American Express benefits from a surge in travel demand
Stocks

April 26, 2022
Random stranger, you had me at travel. Travel demand is up despite raging war and inflation, but now it faces its next test: a looming recession…
US travel spending is strong… for now
American Express (NYSE:AXP) — the second-largest credit card (CC) issuer by transaction volume, is benefiting from a surge in travel.
Last week, Amex reported its first-quarter earnings with a 30% jump in network purchases — beating analyst estimates.
- Spending up: Total card spending grew 35%, goods & services spending grew 21%, but travel grew the most at 121% compared to the same period last year.
- Travel’s back: Travel and entertainment spending on Amex cards have finally recovered to 2019 levels — but corporate and international travel have yet to recover.
The strength in CC spending is seen across the board. In recent weeks, banks reported strong CC spending — with JPMorgan reporting card usage up 29%, Citigroup up 23% and Wells Fargo up 33%.
Despite the substantial increase, there’s something off with what the CC data and consumer sentiment tell us.
Consumers giving mixed signals
In recent weeks, analysts raised recession odds within the next two years. Surveys show consumers pulling back spending — worried over inflation and rising interest rates.
Higher borrowing means more spending — but here’s where that could become a problem…
- Problem: Falling consumer confidence signals that consumers are borrowing to maintain living standards (FT).

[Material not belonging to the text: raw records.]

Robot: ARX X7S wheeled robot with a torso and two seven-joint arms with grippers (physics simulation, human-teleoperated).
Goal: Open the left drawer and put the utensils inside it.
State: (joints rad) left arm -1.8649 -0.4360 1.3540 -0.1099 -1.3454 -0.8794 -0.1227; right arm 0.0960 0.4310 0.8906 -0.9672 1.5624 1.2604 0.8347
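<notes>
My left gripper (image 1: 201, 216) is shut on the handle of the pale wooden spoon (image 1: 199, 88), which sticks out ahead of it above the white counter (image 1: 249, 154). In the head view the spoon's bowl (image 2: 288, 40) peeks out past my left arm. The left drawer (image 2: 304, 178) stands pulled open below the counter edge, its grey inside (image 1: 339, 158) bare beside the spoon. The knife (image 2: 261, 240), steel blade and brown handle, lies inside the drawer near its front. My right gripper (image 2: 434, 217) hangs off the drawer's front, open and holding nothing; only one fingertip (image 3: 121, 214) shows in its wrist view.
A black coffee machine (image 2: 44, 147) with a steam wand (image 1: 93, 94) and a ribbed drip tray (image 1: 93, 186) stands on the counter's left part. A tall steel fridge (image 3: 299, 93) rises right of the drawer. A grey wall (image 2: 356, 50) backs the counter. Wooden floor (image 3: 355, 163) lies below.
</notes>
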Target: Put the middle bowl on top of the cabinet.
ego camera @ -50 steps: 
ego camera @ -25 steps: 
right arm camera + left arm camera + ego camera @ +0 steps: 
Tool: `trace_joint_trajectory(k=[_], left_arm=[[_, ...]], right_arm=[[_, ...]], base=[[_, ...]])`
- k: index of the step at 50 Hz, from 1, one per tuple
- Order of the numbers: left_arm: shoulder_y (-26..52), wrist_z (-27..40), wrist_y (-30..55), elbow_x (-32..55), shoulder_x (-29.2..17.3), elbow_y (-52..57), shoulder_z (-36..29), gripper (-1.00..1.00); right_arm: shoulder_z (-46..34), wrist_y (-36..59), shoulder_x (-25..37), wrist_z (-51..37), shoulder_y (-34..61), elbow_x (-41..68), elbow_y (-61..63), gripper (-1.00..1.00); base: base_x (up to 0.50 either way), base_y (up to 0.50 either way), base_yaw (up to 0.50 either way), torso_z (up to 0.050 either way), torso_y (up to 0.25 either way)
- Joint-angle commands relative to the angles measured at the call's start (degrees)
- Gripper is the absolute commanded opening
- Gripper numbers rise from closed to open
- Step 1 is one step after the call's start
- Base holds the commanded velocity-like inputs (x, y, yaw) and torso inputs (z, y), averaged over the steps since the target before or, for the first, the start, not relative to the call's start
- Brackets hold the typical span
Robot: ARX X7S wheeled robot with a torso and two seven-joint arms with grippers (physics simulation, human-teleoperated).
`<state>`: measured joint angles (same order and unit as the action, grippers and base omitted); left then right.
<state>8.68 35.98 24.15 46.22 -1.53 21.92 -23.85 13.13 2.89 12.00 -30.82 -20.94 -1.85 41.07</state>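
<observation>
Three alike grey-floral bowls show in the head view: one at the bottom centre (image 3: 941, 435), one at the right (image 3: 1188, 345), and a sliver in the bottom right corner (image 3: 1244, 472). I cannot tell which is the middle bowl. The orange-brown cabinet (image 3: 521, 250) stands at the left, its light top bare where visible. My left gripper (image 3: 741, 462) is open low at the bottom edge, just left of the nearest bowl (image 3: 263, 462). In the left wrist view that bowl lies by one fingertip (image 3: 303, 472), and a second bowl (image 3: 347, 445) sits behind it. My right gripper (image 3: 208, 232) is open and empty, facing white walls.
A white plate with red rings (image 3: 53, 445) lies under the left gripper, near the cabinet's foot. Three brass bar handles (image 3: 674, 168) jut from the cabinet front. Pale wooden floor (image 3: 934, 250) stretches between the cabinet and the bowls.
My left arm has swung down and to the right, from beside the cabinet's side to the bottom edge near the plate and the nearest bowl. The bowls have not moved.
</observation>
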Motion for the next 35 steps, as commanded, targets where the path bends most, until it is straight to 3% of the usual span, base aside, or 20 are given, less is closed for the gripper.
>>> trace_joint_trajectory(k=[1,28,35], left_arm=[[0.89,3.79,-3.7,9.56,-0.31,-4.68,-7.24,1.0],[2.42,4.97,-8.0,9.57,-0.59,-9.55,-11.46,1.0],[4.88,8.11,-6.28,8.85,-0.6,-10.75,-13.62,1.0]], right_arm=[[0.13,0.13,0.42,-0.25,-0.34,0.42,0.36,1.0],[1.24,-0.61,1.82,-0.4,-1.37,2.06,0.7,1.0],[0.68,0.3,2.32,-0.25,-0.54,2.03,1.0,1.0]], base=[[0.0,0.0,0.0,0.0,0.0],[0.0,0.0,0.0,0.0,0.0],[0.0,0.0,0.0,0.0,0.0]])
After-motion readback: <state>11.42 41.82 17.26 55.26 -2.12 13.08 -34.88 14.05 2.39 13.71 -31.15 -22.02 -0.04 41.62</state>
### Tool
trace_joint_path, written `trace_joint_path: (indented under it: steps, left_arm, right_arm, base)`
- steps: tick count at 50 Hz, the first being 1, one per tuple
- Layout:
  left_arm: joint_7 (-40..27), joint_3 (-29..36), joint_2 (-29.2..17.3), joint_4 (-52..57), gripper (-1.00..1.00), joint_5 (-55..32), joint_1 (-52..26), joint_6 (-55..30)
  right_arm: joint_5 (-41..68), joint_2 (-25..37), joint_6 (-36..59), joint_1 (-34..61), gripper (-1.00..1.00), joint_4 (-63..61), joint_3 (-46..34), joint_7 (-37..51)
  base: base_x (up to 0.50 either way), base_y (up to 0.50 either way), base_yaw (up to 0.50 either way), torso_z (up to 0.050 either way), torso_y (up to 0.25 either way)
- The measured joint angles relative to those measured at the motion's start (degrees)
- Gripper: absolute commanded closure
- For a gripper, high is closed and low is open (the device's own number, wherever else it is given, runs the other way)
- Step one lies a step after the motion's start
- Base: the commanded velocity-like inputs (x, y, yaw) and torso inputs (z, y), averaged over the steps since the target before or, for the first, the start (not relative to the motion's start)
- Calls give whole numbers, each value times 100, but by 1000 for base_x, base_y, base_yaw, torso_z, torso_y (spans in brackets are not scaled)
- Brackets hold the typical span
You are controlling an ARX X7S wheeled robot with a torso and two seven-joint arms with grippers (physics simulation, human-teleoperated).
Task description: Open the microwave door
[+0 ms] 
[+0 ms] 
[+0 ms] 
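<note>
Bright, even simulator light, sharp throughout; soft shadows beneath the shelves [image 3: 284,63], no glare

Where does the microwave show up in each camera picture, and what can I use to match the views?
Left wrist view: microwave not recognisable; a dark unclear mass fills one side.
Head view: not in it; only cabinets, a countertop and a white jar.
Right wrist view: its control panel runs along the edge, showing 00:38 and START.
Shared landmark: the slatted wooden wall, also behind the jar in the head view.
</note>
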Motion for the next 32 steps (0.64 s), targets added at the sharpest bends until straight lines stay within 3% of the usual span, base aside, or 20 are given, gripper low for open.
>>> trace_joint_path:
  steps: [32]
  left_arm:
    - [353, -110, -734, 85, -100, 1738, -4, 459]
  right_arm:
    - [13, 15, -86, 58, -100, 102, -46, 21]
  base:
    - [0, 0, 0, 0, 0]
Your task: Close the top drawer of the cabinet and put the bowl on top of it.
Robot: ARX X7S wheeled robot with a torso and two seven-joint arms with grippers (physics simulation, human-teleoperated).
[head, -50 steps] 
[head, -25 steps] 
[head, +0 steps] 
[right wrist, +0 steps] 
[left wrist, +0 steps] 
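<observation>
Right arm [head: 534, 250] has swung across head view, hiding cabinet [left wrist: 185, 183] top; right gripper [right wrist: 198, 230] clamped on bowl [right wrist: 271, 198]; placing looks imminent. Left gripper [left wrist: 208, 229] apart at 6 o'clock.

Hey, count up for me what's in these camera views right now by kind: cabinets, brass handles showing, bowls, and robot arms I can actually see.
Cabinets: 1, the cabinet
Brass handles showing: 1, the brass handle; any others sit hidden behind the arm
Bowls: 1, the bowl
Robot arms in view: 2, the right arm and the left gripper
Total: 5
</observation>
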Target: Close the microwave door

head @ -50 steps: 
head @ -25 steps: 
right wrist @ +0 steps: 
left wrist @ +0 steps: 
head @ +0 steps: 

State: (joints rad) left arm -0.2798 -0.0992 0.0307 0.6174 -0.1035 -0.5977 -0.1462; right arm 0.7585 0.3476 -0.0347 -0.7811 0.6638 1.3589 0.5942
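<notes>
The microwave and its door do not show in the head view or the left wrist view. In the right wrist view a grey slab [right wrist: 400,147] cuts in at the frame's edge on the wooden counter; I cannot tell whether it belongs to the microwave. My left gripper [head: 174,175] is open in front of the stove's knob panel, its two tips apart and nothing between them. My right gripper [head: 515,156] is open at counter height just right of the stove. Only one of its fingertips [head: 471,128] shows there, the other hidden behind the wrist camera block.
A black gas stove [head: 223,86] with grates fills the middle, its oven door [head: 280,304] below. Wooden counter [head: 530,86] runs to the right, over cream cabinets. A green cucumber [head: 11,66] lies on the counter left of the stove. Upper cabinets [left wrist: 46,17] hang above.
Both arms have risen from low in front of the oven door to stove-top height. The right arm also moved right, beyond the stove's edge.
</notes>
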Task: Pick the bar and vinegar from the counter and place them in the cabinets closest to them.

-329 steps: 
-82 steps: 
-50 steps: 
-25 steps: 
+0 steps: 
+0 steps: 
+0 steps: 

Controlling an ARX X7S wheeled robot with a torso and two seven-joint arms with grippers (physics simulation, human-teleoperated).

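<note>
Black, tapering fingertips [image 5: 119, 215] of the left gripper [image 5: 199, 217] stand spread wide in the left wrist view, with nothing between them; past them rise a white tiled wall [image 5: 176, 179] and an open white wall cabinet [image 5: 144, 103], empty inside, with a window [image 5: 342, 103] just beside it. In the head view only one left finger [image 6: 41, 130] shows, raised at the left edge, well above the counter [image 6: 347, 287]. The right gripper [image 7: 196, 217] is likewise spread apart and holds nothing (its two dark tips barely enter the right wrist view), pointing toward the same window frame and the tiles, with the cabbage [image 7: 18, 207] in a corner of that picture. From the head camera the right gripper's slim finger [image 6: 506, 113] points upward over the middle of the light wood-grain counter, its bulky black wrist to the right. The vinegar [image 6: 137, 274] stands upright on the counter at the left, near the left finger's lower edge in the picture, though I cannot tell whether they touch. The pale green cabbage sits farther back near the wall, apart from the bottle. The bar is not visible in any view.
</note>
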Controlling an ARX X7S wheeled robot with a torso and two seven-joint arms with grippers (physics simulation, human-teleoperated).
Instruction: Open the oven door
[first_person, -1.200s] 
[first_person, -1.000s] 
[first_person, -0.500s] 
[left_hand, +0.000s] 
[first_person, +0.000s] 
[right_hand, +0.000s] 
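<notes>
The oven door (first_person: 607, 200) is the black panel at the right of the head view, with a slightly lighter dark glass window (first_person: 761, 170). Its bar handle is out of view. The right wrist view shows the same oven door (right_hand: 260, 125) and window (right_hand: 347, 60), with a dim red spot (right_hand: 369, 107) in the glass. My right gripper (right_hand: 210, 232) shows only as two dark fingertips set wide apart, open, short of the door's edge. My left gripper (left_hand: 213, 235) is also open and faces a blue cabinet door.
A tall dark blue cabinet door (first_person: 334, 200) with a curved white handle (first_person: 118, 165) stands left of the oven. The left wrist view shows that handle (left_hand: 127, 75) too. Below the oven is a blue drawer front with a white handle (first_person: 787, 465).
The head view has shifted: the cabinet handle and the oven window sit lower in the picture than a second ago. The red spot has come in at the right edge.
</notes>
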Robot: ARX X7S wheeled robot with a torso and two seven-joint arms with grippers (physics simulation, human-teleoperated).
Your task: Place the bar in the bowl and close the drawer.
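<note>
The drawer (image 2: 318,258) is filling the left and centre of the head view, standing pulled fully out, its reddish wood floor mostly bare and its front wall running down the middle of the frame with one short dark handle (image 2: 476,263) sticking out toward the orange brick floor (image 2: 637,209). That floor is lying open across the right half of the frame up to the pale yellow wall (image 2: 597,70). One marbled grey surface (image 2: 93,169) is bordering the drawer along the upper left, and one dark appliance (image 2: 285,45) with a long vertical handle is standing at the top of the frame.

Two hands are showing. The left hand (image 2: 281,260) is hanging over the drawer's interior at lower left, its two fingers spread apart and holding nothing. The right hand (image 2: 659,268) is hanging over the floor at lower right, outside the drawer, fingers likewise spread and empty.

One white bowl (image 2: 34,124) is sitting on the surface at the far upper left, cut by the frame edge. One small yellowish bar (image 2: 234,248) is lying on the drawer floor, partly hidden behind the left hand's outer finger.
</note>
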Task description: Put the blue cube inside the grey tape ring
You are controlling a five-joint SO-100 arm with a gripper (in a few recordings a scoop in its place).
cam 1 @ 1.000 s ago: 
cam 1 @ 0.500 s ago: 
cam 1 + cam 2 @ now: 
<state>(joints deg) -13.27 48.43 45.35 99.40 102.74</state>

- Stat: 12% of people use credit cards to cope with higher prices— per a survey by the Office for National Statistics.
If consumers fail to pay back their loans, the economy could feel the pain. Borrowers are paying balances slower, with big banks seeing loan balances rising.
But so far, delinquencies are still below pre-pandemic levels with JPMorgan’s CEO seeing the amount it doesn’t expect to collect being “extraordinarily good” and “way better than they should be” (WSJ).
Investors: Amex the odd one out
$AXP — up 9% in 2022 — has held up better than the S&P 500, down 10%. Its stock has also outperformed the broad market over the past 5 years.
- Outcast: Amex has outperformed other major card stocks like Capital One, Visa and Mastercard — all down for the year.
- Caution: JPMorgan downgraded American Express — saying its strength has already been priced in.
A recession could be the tide that sinks all ships, and if travel demand were to fall, $AXP could find its line the first to be cut.